> [BRIEF]: Please print every record exactly as it stands, leaving out the pictures.

> [Saved data entries]:
══════════
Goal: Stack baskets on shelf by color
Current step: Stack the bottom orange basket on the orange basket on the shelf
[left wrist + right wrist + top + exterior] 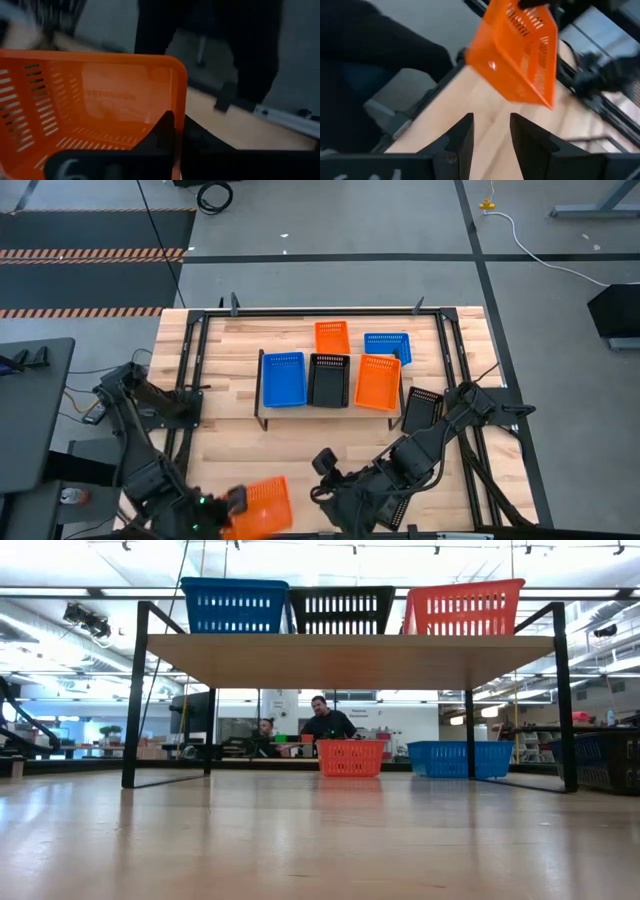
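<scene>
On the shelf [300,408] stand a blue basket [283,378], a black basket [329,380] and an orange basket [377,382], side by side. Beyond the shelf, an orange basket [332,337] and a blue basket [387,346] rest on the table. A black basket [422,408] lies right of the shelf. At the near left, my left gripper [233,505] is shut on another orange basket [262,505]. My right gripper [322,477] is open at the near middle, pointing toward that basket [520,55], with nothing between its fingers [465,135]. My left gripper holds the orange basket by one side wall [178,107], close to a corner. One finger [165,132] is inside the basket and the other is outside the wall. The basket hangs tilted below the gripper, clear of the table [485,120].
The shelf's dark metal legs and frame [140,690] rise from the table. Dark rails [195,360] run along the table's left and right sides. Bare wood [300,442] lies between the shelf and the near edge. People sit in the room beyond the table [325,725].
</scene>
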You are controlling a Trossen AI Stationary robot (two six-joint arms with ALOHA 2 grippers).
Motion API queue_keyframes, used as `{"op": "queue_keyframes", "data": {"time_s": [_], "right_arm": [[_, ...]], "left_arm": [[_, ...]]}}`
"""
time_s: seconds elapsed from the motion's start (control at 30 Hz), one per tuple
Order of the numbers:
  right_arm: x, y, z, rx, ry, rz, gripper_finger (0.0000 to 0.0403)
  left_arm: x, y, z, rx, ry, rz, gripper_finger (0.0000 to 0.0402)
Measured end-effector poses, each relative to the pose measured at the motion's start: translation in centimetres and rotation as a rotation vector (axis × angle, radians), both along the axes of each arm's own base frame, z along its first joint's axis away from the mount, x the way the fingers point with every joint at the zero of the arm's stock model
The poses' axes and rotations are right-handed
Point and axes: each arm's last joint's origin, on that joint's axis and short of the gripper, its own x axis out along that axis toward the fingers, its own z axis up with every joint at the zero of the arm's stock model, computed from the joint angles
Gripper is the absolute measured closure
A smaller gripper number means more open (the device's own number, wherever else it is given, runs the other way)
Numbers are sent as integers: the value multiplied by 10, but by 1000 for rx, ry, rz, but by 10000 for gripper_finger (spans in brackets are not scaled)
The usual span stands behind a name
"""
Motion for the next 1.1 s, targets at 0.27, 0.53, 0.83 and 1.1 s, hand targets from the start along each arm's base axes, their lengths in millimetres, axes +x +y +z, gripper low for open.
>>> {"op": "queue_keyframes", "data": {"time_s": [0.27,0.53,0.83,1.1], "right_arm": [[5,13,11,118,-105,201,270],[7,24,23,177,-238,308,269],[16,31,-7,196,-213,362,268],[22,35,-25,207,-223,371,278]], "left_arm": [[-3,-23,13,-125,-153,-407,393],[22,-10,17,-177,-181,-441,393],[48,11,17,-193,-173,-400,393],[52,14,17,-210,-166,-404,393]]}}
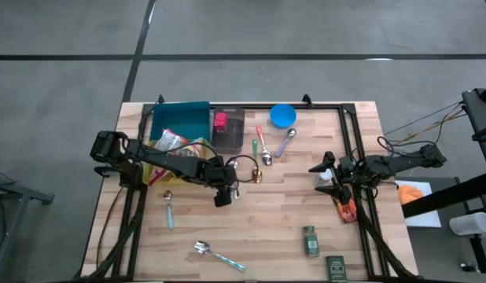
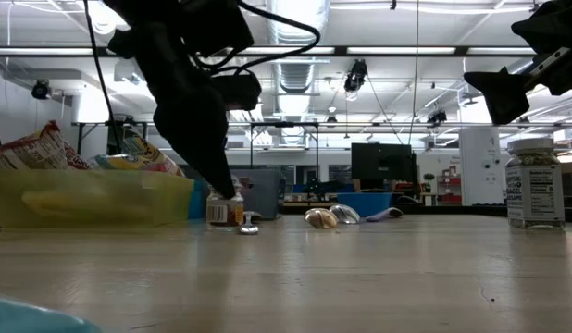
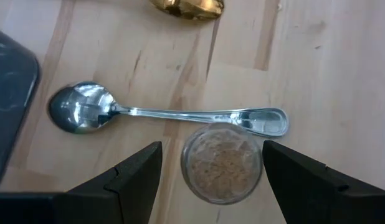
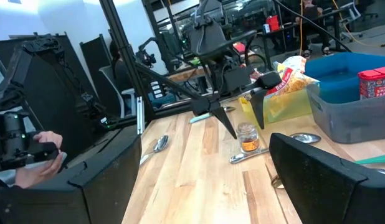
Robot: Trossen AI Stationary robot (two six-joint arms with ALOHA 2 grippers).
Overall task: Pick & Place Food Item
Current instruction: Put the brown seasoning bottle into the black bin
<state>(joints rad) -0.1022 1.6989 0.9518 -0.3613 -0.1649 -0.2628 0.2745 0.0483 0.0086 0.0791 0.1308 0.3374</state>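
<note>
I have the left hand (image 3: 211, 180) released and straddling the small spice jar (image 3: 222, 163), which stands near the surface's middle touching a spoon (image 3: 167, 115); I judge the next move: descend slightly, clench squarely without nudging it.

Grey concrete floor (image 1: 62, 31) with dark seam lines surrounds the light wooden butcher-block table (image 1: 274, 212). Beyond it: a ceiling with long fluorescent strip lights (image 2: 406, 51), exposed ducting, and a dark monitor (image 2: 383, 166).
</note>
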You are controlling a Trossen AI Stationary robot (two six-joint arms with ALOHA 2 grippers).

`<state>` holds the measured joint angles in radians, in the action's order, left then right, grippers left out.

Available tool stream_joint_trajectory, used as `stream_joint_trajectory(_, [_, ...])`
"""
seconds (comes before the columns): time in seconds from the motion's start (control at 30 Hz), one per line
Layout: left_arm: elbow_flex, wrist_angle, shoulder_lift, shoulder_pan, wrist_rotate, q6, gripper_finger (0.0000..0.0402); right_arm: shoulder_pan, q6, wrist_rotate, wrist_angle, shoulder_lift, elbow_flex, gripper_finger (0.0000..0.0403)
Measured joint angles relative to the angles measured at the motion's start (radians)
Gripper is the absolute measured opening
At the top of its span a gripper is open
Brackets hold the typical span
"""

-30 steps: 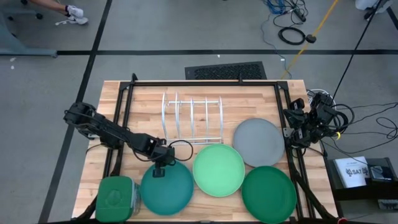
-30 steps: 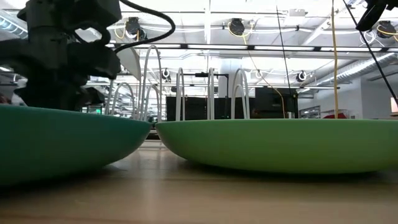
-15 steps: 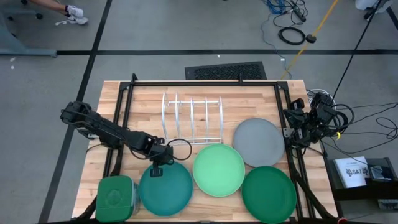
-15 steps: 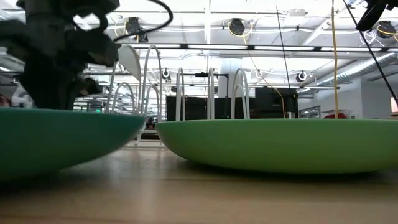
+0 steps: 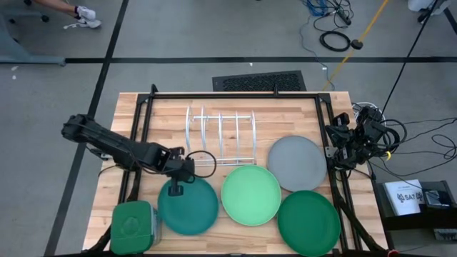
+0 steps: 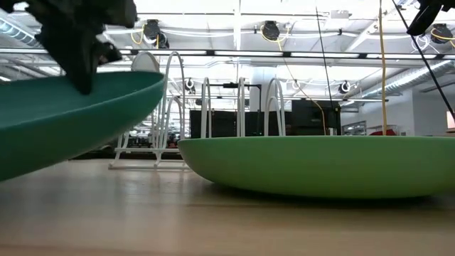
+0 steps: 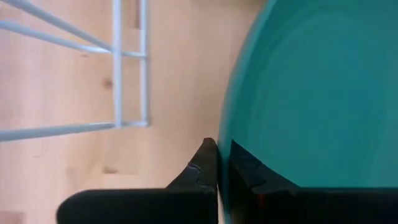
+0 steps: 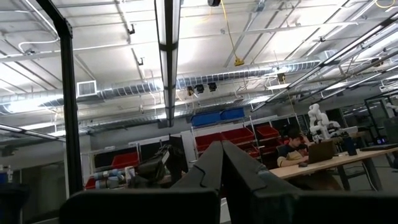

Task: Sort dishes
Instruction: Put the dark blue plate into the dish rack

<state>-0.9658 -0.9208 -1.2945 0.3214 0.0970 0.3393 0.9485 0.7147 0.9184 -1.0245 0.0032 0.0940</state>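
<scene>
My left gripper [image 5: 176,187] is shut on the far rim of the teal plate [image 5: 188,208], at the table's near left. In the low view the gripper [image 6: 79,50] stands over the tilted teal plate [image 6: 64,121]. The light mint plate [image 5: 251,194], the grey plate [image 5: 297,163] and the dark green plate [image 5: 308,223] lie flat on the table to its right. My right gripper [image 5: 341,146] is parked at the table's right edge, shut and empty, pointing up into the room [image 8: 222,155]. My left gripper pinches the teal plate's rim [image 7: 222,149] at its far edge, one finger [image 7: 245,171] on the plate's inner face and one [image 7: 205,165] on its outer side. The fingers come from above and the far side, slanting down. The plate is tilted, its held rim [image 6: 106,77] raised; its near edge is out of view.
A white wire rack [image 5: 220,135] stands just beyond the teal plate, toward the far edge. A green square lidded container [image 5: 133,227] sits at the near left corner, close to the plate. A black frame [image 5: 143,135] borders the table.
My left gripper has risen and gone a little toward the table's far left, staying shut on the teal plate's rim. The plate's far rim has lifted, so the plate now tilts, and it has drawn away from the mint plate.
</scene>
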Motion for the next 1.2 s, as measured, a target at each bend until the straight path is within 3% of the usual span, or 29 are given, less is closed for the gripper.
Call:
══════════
> [ANSWER AREA]:
Goal: Stack baskets on shelf by color
Current step: Stack the bottom orange basket on the orange basket on the shelf
[left wrist + right wrist + top + exterior] 
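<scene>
On the shelf [300,408] stand a blue basket [283,378], a black basket [329,380] and an orange basket [377,382], side by side. Beyond the shelf, an orange basket [332,337] and a blue basket [387,346] rest on the table. A black basket [422,408] lies right of the shelf. At the near left, my left gripper [233,505] is shut on another orange basket [262,505]. My right gripper [322,477] is open at the near middle, pointing toward that basket [520,55], with nothing between its fingers [465,135]. My left gripper holds the orange basket by one side wall [178,107], close to a corner. One finger [165,132] is inside the basket and the other is outside the wall. The basket hangs tilted below the gripper, clear of the table [485,120].
The shelf's dark metal legs and frame [140,690] rise from the table. Dark rails [195,360] run along the table's left and right sides. Bare wood [300,442] lies between the shelf and the near edge. People sit in the room beyond the table [325,725].
</scene>
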You are controlling a Trossen AI Stationary robot (two six-joint arms with ALOHA 2 grippers).
Motion API queue_keyframes, used as `{"op": "queue_keyframes", "data": {"time_s": [_], "right_arm": [[_, ...]], "left_arm": [[_, ...]]}}`
"""
time_s: seconds elapsed from the motion's start (control at 30 Hz), one per tuple
Order of the numbers:
  right_arm: x, y, z, rx, ry, rz, gripper_finger (0.0000 to 0.0403)
  left_arm: x, y, z, rx, ry, rz, gripper_finger (0.0000 to 0.0402)
Measured end-effector poses, each relative to the pose measured at the motion's start: translation in centimetres and rotation as a rotation vector (axis × angle, radians), both along the axes of each arm's own base frame, z along its first joint's axis away from the mount, x the way the fingers point with every joint at the zero of the arm's stock model
The poses' axes and rotations are right-handed
Point and axes: each arm's last joint's origin, on that joint's axis and short of the gripper, its own x axis out along that axis toward the fingers, its own z axis up with every joint at the zero of the arm's stock model, computed from the joint angles
Gripper is the absolute measured closure
A smaller gripper number means more open (the device's own number, wherever else it is given, runs the other way)
Numbers are sent as integers: the value multiplied by 10, but by 1000 for rx, ry, rz, but by 10000 for gripper_finger (spans in brackets are not scaled)
The usual span stands behind a name
"""
Motion for the next 1.1 s, targets at 0.27, 0.53, 0.83 and 1.1 s, hand targets from the start along each arm's base axes, their lengths in millimetres, axes +x +y +z, gripper low for open.
>>> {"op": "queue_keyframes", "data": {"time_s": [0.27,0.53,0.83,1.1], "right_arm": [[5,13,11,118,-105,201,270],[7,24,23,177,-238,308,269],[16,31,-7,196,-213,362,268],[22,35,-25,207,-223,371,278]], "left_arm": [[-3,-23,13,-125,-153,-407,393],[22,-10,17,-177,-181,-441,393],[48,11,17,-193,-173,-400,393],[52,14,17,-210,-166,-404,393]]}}
Robot: Trossen AI Stationary robot (two six-joint arms with ALOHA 2 grippers).
Overall task: Pick & Place Food Item
Current instruction: Put the brown seasoning bottle into the black bin
<state>(joints rad) -0.1022 1.6989 0.9518 -0.3613 -0.1649 -0.2628 0.2745 0.0483 0.0086 0.0791 0.1308 0.3374</state>
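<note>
I have the left hand (image 3: 211, 180) released and straddling the small spice jar (image 3: 222, 163), which stands near the surface's middle touching a spoon (image 3: 167, 115); I judge the next move: descend slightly, clench squarely without nudging it.

Grey concrete floor (image 1: 62, 31) with dark seam lines surrounds the light wooden butcher-block table (image 1: 274, 212). Beyond it: a ceiling with long fluorescent strip lights (image 2: 406, 51), exposed ducting, and a dark monitor (image 2: 383, 166).
</note>
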You are controlling a Trossen AI Stationary robot (two six-joint arms with ALOHA 2 grippers).

`<state>` holds the measured joint angles in radians, in the action's order, left then right, grippers left out.

Available tool stream_joint_trajectory, used as `stream_joint_trajectory(_, [_, ...])`
"""
seconds (comes before the columns): time in seconds from the motion's start (control at 30 Hz), one per line
Layout: left_arm: elbow_flex, wrist_angle, shoulder_lift, shoulder_pan, wrist_rotate, q6, gripper_finger (0.0000..0.0402); right_arm: shoulder_pan, q6, wrist_rotate, wrist_angle, shoulder_lift, elbow_flex, gripper_finger (0.0000..0.0403)
Measured joint angles relative to the angles measured at the motion's start (radians)
Gripper is the absolute measured opening
At the top of its span a gripper is open
Brackets hold the typical span
"""

-30 steps: 
-30 steps: 
-15 steps: 
-15 steps: 
+0 steps: 
+0 steps: 
+0 steps: 
+0 steps: 

Task: Sort dishes
Instruction: Put the dark blue plate into the dish rack

<state>-0.9658 -0.9208 -1.2945 0.3214 0.0970 0.3393 0.9485 0.7147 0.9184 -1.0245 0.0032 0.0940</state>
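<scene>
My left gripper [image 5: 176,187] is shut on the far rim of the teal plate [image 5: 188,208], at the table's near left. In the low view the gripper [image 6: 79,50] stands over the tilted teal plate [image 6: 64,121]. The light mint plate [image 5: 251,194], the grey plate [image 5: 297,163] and the dark green plate [image 5: 308,223] lie flat on the table to its right. My right gripper [image 5: 341,146] is parked at the table's right edge, shut and empty, pointing up into the room [image 8: 222,155]. My left gripper pinches the teal plate's rim [image 7: 222,149] at its far edge, one finger [image 7: 245,171] on the plate's inner face and one [image 7: 205,165] on its outer side. The fingers come from above and the far side, slanting down. The plate is tilted, its held rim [image 6: 106,77] raised; its near edge is out of view.
A white wire rack [image 5: 220,135] stands just beyond the teal plate, toward the far edge. A green square lidded container [image 5: 133,227] sits at the near left corner, close to the plate. A black frame [image 5: 143,135] borders the table.
My left gripper has risen and gone a little toward the table's far left, staying shut on the teal plate's rim. The plate's far rim has lifted, so the plate now tilts, and it has drawn away from the mint plate.
</scene>
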Motion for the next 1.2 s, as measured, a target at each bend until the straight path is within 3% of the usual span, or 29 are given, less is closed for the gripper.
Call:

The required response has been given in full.